Poet and writer Yitzhak Laor is planning to sue the national lottery, Mifal Hapayis, for revoking a poetry prize it had awarded him.

Laor’s lawyers said they will demand the award be reinstated on the grounds that Mifal Hapayis had “flagrantly deviated from the regulations, revoked a lawfully-reached decision and harmed the principles of natural justice and the presumption of innocence in contravention of all legal practise.”

Laor is a literary critic and opinion writer for Haaretz.

The board of the Landau Foundation, which is administered by Mifal Hapayis, decided on Monday to withdraw the Landau Prize for Poetry from Laor, following public protests. The protests related to numerous allegations, never proven, that Laor had sexually assaulted and harassed women, as well as to his extreme left-wing political views.

A public battle has been raging ever since Mifal Hapayis announced the award on November 20. The committee that chose Laor comprised Aminadav Dykman, Yehoshua Simon and poet Galit Chomski, who objected to the choice of Laor. Chomski resigned from the committee after she understood that the other two judges did not intend changing their decision to award the prize to Laor.

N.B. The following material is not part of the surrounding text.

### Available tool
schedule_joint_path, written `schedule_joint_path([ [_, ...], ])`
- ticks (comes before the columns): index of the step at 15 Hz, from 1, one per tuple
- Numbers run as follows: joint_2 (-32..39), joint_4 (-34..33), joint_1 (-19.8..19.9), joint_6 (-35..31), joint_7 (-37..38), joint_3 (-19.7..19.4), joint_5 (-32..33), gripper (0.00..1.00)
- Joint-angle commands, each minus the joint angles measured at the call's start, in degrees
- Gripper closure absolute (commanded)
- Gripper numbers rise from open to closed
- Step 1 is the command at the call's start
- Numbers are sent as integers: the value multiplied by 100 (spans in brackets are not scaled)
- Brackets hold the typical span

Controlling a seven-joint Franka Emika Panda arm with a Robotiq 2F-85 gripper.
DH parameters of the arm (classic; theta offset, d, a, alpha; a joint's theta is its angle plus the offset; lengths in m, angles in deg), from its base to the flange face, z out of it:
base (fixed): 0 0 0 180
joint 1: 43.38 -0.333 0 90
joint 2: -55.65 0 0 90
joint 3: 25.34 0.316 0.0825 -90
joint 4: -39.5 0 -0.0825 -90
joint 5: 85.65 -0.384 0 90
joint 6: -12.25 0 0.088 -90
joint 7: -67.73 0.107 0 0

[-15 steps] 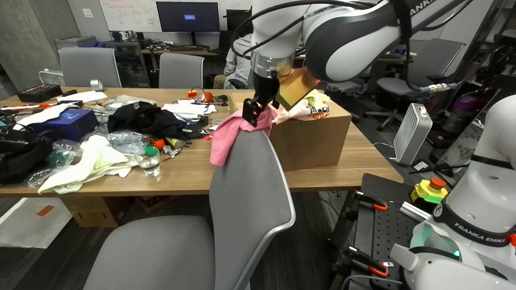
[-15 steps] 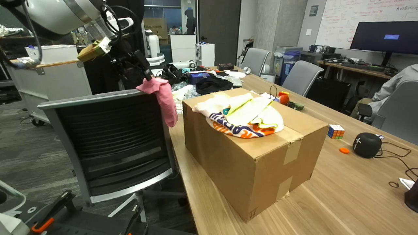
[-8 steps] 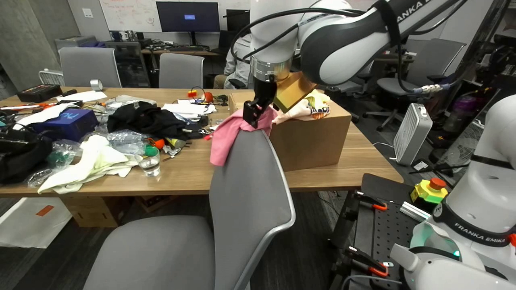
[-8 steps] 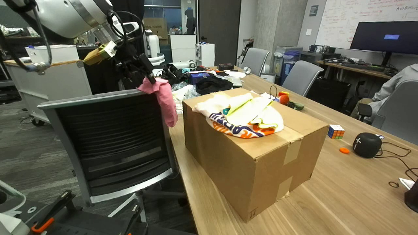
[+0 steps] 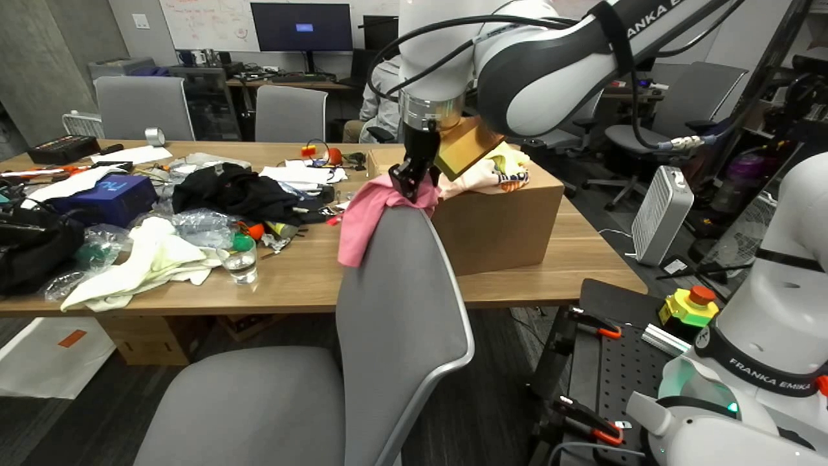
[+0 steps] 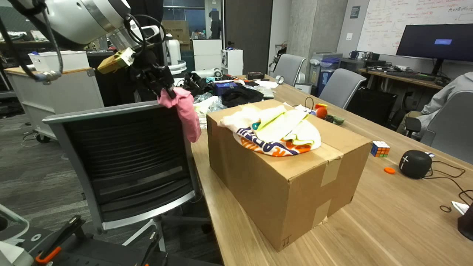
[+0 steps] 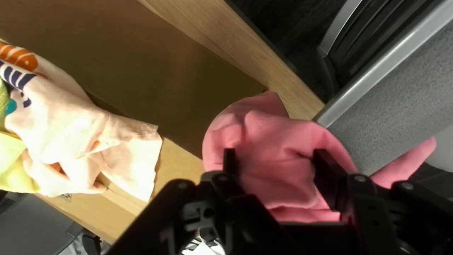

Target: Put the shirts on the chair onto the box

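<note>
A pink shirt (image 5: 362, 223) hangs over the top corner of the grey chair's backrest (image 5: 407, 291); the shirt also shows in an exterior view (image 6: 188, 116) and in the wrist view (image 7: 272, 134). My gripper (image 7: 275, 161) is open, with its fingers apart and pink cloth between them. In both exterior views the gripper (image 5: 412, 189) (image 6: 168, 92) points down into the shirt at the chair top. The cardboard box (image 6: 251, 188) stands on the table beside the chair. A white printed shirt (image 6: 244, 120) and a yellow one (image 6: 282, 127) lie crumpled on the box top.
On the table, a glass of water (image 5: 240, 264), a pale cloth (image 5: 145, 259), a black cloth (image 5: 229, 194) and a blue box (image 5: 107, 197) lie beyond the chair. A puzzle cube (image 6: 380, 149) and a black speaker (image 6: 415, 164) stand past the box.
The arm has shifted slightly, and my gripper has moved lower into the pink shirt. The shirt's top has been nudged slightly. The box and the shirts on it have not moved.
</note>
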Motion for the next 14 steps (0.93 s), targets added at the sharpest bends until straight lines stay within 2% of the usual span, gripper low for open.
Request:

As a result of Chomski’s resignation, which in practice dissolved the prize committee, the board met and decided not to award the prize to Laor. “As far as I’m concerned, Yitzhak Laor got the Landau Prize for poetry,” Dykman said on Monday. “That the board of directors decided to cancel it is the board’s problem. From my perspective, the resignation of a committee member doesn’t disband the committee, but the board decided otherwise.”

Mifal Hapayis said that the board would discuss the 2014 poetry prize at its next meeting and decide whether to simply cancel the prize for this year or award it to someone else.

Simon agreed to reveal the letter that he wrote to the committee, in which he explained why he had not changed his mind. “The committee regulations obligate [its members] to weigh only literary considerations – the contributions of the candidate to the field of poetry – and that’s what the committee did.” Returning the decision to the committee is not a literary question, he said.

Beginning in 2010, several women made allegations that Laor had harassed or assaulted them many years previously. The claims were never investigated due to the statute of limitations. Laor denied all the allegations.

The award was also challenged by the Legal Forum for the Land of Israel, which said the prize committee had ignored what it called Laor’s radical left-wing views.